Description of the task -> Transcribe only the stretch of lines that opens with the line containing "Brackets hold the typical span" and closes with the last line of the listing, skipping pictures.

-*-

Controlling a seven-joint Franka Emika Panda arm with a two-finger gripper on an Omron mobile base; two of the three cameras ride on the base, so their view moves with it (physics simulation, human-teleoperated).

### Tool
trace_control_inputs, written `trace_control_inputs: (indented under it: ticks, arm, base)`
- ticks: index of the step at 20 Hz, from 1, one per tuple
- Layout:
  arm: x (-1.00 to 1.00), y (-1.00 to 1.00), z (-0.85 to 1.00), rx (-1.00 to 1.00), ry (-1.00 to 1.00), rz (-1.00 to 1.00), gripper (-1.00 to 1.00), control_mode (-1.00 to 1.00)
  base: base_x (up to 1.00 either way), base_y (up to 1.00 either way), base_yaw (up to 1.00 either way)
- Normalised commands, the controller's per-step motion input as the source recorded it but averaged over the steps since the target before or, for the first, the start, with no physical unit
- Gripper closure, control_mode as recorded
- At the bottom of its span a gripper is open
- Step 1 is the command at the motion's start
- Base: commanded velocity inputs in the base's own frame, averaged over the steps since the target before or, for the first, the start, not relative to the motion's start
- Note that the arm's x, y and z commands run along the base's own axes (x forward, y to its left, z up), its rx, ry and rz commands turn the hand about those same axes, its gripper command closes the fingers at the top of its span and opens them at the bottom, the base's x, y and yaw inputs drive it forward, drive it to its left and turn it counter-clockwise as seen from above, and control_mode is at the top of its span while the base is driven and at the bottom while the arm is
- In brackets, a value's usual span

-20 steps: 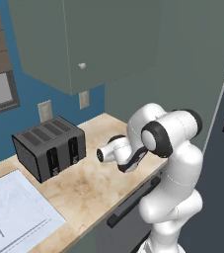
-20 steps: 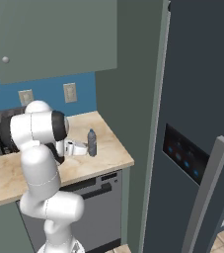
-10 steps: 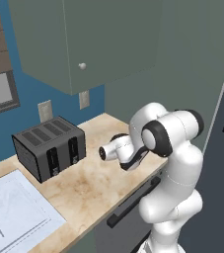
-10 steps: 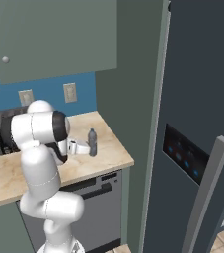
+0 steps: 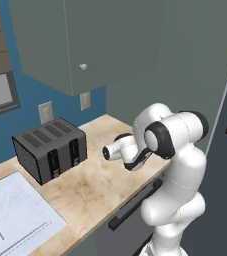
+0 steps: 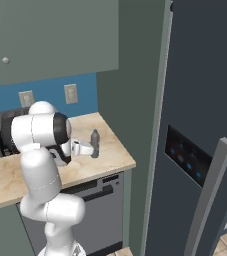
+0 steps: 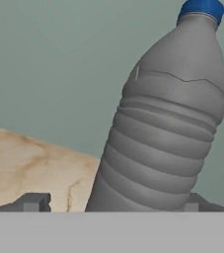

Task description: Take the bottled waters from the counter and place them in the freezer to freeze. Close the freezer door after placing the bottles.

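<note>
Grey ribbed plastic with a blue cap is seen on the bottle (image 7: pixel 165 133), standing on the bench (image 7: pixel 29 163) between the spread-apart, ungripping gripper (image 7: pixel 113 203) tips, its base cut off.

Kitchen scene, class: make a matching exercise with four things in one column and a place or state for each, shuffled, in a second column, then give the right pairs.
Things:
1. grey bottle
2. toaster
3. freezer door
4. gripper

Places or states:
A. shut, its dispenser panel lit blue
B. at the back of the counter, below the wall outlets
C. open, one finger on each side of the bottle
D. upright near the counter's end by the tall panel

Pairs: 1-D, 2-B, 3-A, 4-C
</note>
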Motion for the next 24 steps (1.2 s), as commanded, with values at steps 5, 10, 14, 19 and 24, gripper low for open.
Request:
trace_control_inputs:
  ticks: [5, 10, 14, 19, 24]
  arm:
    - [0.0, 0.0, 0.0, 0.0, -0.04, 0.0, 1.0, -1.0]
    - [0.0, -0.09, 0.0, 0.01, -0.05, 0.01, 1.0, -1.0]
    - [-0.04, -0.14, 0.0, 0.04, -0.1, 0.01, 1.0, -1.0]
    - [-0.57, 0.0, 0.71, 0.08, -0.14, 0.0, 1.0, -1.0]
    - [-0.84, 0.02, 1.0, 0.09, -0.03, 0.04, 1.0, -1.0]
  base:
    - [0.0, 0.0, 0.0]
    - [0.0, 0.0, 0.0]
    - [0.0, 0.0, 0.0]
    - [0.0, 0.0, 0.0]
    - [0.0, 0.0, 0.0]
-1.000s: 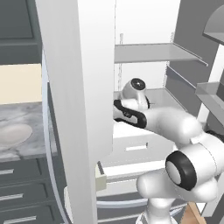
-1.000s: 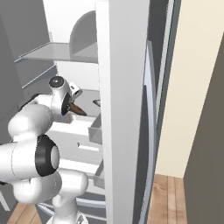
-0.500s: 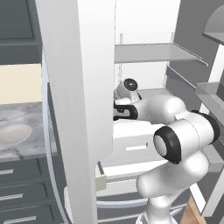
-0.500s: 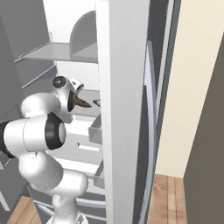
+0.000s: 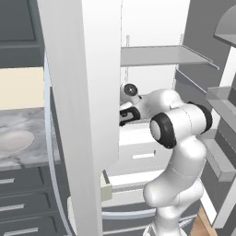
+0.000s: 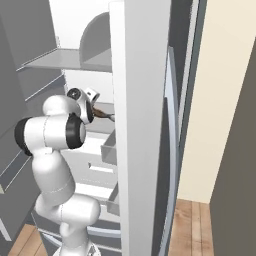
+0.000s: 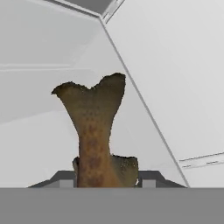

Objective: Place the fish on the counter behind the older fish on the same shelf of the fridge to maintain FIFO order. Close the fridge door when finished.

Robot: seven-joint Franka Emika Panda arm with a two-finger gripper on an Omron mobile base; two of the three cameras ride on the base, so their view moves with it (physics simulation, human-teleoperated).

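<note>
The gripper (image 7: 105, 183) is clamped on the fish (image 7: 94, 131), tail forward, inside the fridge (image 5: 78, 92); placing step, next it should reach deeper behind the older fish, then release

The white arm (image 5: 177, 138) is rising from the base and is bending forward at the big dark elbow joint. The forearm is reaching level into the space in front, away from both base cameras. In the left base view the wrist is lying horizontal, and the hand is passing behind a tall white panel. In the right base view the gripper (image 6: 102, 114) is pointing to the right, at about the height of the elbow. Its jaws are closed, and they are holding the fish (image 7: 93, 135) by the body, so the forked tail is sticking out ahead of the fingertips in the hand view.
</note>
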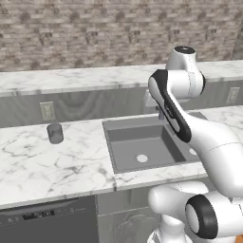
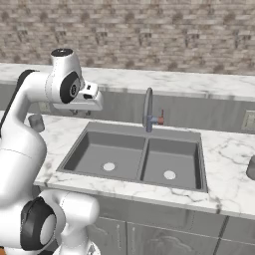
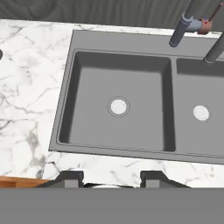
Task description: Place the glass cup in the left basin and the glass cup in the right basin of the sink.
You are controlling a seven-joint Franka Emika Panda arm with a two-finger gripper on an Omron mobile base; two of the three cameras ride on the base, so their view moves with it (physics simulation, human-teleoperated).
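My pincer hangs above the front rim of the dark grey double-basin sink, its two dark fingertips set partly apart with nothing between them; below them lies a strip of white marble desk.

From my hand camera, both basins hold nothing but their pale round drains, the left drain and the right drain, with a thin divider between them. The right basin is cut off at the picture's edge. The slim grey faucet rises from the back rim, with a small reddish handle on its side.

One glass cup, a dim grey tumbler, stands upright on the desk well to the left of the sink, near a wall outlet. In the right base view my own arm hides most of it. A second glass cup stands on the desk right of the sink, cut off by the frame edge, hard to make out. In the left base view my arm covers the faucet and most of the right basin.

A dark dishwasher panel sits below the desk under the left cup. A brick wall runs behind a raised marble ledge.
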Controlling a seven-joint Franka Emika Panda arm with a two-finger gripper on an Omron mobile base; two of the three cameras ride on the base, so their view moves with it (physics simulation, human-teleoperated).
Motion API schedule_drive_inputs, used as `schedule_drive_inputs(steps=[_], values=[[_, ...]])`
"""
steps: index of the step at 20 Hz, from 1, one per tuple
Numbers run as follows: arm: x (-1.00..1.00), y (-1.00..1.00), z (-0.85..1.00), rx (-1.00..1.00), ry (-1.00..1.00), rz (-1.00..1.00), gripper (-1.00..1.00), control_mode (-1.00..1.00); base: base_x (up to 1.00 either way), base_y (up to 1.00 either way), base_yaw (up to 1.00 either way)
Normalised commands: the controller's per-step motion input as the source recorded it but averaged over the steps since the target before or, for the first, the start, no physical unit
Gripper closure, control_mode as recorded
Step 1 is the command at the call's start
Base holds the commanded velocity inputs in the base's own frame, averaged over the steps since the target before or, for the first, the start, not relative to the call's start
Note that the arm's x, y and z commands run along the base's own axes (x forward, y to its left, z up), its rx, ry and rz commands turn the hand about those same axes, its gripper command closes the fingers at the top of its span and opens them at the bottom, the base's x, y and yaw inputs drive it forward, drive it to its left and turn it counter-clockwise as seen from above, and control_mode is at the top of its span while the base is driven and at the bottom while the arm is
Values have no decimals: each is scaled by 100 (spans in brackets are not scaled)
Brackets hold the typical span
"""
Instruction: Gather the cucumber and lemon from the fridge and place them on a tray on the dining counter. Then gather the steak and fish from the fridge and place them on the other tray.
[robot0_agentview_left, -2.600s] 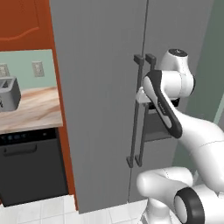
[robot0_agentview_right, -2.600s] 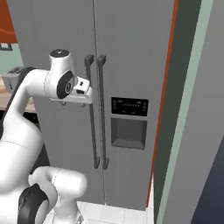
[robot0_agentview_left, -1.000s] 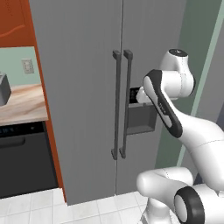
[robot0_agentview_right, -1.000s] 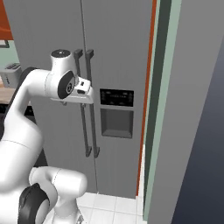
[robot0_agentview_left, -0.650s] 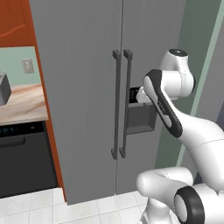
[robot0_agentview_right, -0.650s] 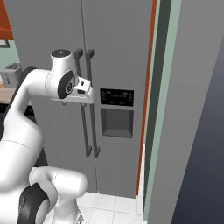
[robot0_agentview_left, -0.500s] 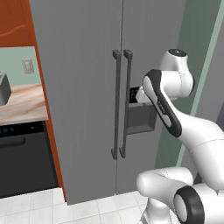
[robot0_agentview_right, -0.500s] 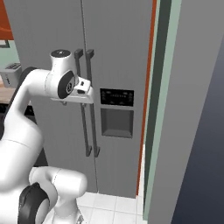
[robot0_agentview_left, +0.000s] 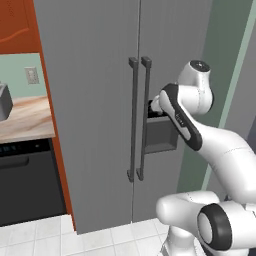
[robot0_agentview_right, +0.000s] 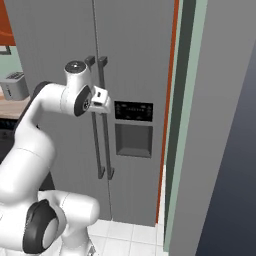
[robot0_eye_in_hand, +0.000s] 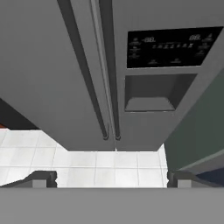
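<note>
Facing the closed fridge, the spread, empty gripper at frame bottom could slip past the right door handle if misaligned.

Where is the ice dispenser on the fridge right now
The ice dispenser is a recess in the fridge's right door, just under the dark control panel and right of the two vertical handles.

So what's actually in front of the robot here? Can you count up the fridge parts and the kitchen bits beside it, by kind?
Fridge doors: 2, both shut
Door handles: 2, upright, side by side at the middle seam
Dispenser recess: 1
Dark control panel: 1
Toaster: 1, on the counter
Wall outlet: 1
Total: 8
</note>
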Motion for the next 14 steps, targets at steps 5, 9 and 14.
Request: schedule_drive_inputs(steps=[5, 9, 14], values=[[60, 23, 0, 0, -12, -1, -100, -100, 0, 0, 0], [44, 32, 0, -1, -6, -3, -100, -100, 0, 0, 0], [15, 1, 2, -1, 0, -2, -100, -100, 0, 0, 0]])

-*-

Result of this task ->
Brackets hold the typical span
"""
Instruction: Gather the cucumber and lemon from the fridge and place them on a tray on the dining counter. Then gather the steak and fish from the fridge and place them on the other tray.
[robot0_agentview_left, -2.600s] 
[robot0_agentview_right, -2.600s] 
[robot0_agentview_left, -1.000s] 
[robot0_agentview_right, -1.000s] 
[robot0_agentview_left, -0.650s] 
[robot0_agentview_right, -0.650s] 
[robot0_agentview_left, -0.500s] 
[robot0_agentview_right, -0.500s] 
[robot0_agentview_left, +0.000s] 
[robot0_agentview_right, +0.000s] 
[robot0_eye_in_hand, +0.000s] 
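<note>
Facing the closed fridge, the spread, empty gripper at frame bottom could slip past the right door handle if misaligned.

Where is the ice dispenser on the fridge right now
The ice dispenser is a recess in the fridge's right door, just under the dark control panel and right of the two vertical handles.

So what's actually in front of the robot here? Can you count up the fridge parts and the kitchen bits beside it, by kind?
Fridge doors: 2, both shut
Door handles: 2, upright, side by side at the middle seam
Dispenser recess: 1
Dark control panel: 1
Toaster: 1, on the counter
Wall outlet: 1
Total: 8
</note>
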Motion for the next 14 steps, targets at steps 5, 9 and 14.
Request: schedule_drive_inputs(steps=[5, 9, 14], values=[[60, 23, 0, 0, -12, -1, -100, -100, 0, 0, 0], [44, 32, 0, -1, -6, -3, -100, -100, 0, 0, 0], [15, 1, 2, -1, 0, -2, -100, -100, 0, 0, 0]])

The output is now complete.